# Japanese Bus-Train



## Epi (Jul 21, 2006)

It appears the Japanese are in the final phases of developing a dual-mode bus-train. Imagine if this really worked, do you think it would be something which would just be a novelty or have real effects around the world?

http://faculty.washington.edu/jbs/itrans/japanese_dualmode.htm


----------



## itsmevishal2k4 (Oct 30, 2006)

why would u need that


----------



## hkth (Sep 15, 2005)

It could be possible for the railways with the grade/level crossings, but not for the railways where the rails and the roads are seperated built, especially for the newer railways. It may be possible for those railways within the medium to low develop countries.

PS: my 1200th post!


----------



## Cloudship (Jun 8, 2005)

Esentially a high-railer, no?

I susppose there really is no reason you couldn't do that to a bus right now - certainly we do it with work vehicles (http://en.wikipedia.org/wiki/Hy-rail). But I think there would be several issues, not the leat of which is buses mixing with heavier trains.


----------



## WotaN (Jun 15, 2004)

Not a very new idea, and also not a succesfull one:








www.railfaneurope.net, pic by Alex Strueder


----------



## Elsongs (Oct 18, 2006)

In the USA, the acronym "DMV" carries a very negative connotation


----------



## FML (Feb 1, 2006)

The idea indeed is old one, and it seems former Japan National Railway also tested it in 1962. Apparently, it wasn't very successful.










I guess the difference this time is, JR Hokkaido made the car slightly more practical - by making the change between two modes nearly automatic.
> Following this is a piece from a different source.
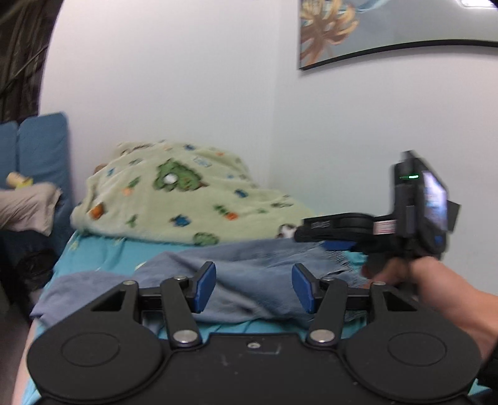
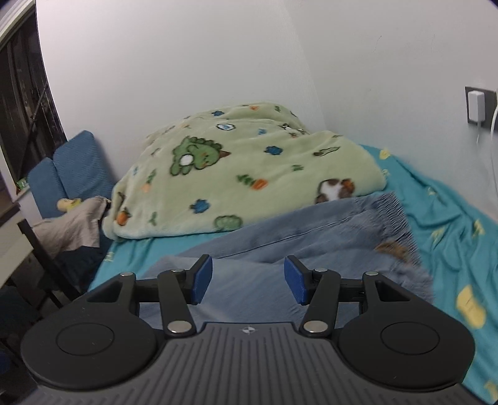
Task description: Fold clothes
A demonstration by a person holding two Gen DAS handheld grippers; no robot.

The vehicle perhaps can be useful in a place like Hokkaido, where the sparse railway network is often far away from towns/villages.
I hope they also work on its design a bit more, though.


----------



## ilignelli_1990 (Jul 29, 2006)

cool


----------



## RSG (Jul 7, 2006)

How weird!


----------



## coldstar (Jan 14, 2003)

FML said:


> I guess the difference this time is, JR Hokkaido made the car slightly more practical - by making the change between two modes nearly automatic.
> 
> 
> 
> ...


The dual-mode vehicle is the best and easy solution for expanding the current railway network. (no need to construct heavy rail any more)
Amazingly, it takes only 10 seconds for JR's dual mode vehicle to convert the train into the bus!


----------